Inside Schönbrunn Palace
Anyone wishing to see the interiors of Schönbrunn Palace has to go on a guided tour or buy an entrance ticket for the self-guided equivalent. It’s well worth doing so. Why?
Ignoring the details of the rooms, furniture and decoration, whose workmanship and value probably goes unappreciated to the uneducated eye, Schönbrunn is just one of those places where you can talk of “real” history.
This is the place where Mozart performed to the court, where Franz Joseph took word of news from the front in WWI…where the destinies of countries and continents were decided by Maria Theresia’s strategic marriage planning.
Yet at the same time, so much opulence is a monument to royal decadence and the extreme inequality of times past. In fact, the one thing you won’t see on your visit is much indication of life for those who weren’t members of the royal family.
You can view various bedrooms and ballrooms, but not kitchens or servants quarters. This is a royalist and not a republican tourist attraction!

Entrance to the ticket office and tour begin
© Mark Brownlow
The various ticket options, prices and opening times are covered in depth by the Schönbrunn website (see below for the link). But whatever entrance ticket you actually buy, it all boils down to a choice between taking the Imperial Tour and taking the Grand Tour.
Don’t be misled by the word “tour.” It doesn’t mean someone is taking you round. Think of them as two different levels of permission for accessing the palace.
The Imperial Tour gives you access to just over 20 rooms, the Grand Tour gives you access to those same rooms, plus a few more on top of that. Invest the extra €2-3 and take the longer tour, for reasons I’ll explain later.
The Schönbrunn website guides you through each of the rooms included. There’s also a short video tour you can view at the UNESCO website. But here’s my independent opinion on what they offer…
First, the palace tour is one of the few Viennese tourist attractions that remembers not all visitors speak German. Your ticket entitles you to a free — and excellent — audio guide, which has a choice of languages including English.
There is some written information in the rooms (in German and English) but you need the audio guides to benefit from the experience. The narrators tell you what you’re looking at, they put everything in historical context, and they throw in little anecdotes and bonus material, like an original voice recording of Emperor Franz Joseph.
The tours begin in the rooms of the aforementioned Emperor and his wife Elisabeth (the famous “Sissi”). Take a note of the relatively (but only relatively) spartan decor so you can compare it to the rooms used by earlier generations of Hapsburgs.

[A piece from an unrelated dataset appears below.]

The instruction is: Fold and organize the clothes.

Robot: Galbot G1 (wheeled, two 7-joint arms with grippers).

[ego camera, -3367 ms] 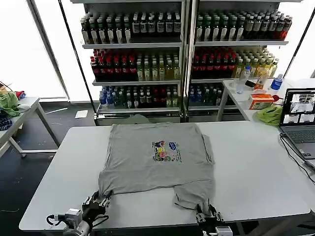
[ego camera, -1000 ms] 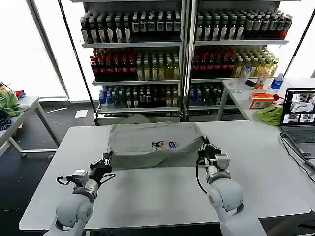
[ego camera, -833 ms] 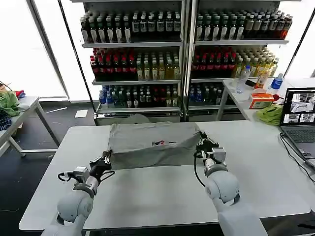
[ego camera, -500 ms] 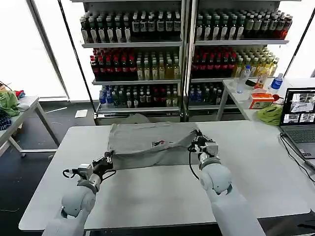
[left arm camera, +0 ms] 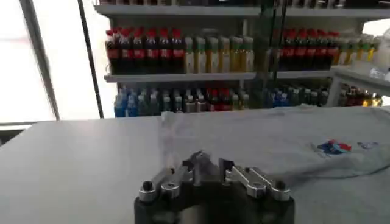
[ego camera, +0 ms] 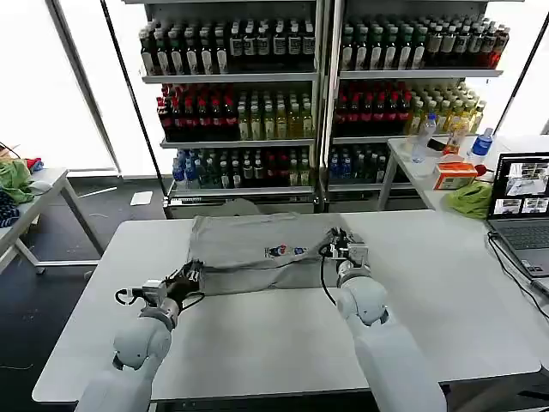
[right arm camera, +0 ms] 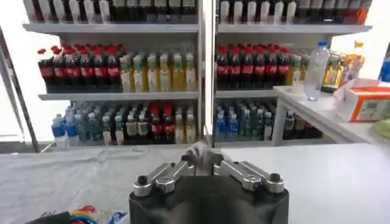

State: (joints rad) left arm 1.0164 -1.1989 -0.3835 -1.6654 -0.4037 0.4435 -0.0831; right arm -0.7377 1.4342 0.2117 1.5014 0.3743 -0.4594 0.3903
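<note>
- Holding T-shirt (ego camera: 257,253) edge in both hands, folded over on itself, at 12 o'clock of the desk (ego camera: 446,300) centre, near the far edge.
- Left hand (ego camera: 190,276): pinched narrow on the fold's corner at 9 o'clock of the shirt; grey cloth sits between the fingers in the wrist view (left arm camera: 204,167).
- Right hand (ego camera: 341,249): clamped on the shirt corner at 3 o'clock; a tuft of cloth sticks up between the fingers (right arm camera: 204,157).
- Chest print (ego camera: 286,251) faces up, just beside the right hand, toward 9 o'clock of it.
- Laptop (ego camera: 521,210) at 3 o'clock on the desk, well apart from the shirt.
- Drink shelves (ego camera: 317,94) behind at 12 o'clock.
</note>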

Franz Joseph clearly led a disciplined life. His bed (the one he died on) is totally nondescript, as is his lavatory. Yes, we get to see the place where even the Emperor had to be alone.
The tour then moves into the rooms more closely associated with Maria Theresia, including the one where Mozart gave his first performance to the Empress. And that’s soon followed by perhaps the most impressive room on the tours: the large gallery or ballroom.
Measuring over 40m by 10m, it has two huge wooden chandeliers with room on each for 70 candles. The ceiling paintings feature the Empress and her husband, surrounded by various figures giving human form to royal virtues and crown lands.
This is also the room where John F. Kennedy and Nikita Khrushchev met in 1961. It was the height of the cold war and a meeting preceded by the Soviets shooting down a US spy plane.
Not long after the great gallery is the Hall of Ceremonies. Take some time to get a close look at the paintings. They show incredibly detailed scenes from the marriage of the future Emperor Joseph II (Maria Theresia’s son) to Isabella of Parma, a Bourbon princess.
The paintings give a real insight into imperial grandeur at the time.
This is where the Imperial Tour ends, and you’ll be ushered off through an exit into the gift shop. The Grand Tour, however, continues into some remarkable rooms.
You see, for example, the room where the last Emperor agreed to give up any role in government following Austria’s defeat in WWI (in 1918). There’s also the room where Napoleon’s son died of lung disease at the young age of 32.
And most impressive of all there’s the Vieux-Laque room. Empress Maria Theresia redecorated it in honor of her late husband after his death in 1765. Its artistry is breathtaking, but it also reveals a rarely-seen side of the monarchy. You get the sense that here was simply a woman very much in love with a man, whose loss she felt very deeply.
In the remaining rooms, you’ll see the bedroom where Franz Joseph was born. It now houses a bed which stands at the opposite end of the scale to the one he died in. It’s the bed of state made for Maria Theresia and which was only used for ceremonial purposes (whatever they might have been!).
Once you emerge from all that imperial splendour, sated with history, you may part with your Euros in a large gift shop stocking the usual postcards, books, chocolates, porcelain souvenirs, a Sissi doll, refreshments and similar.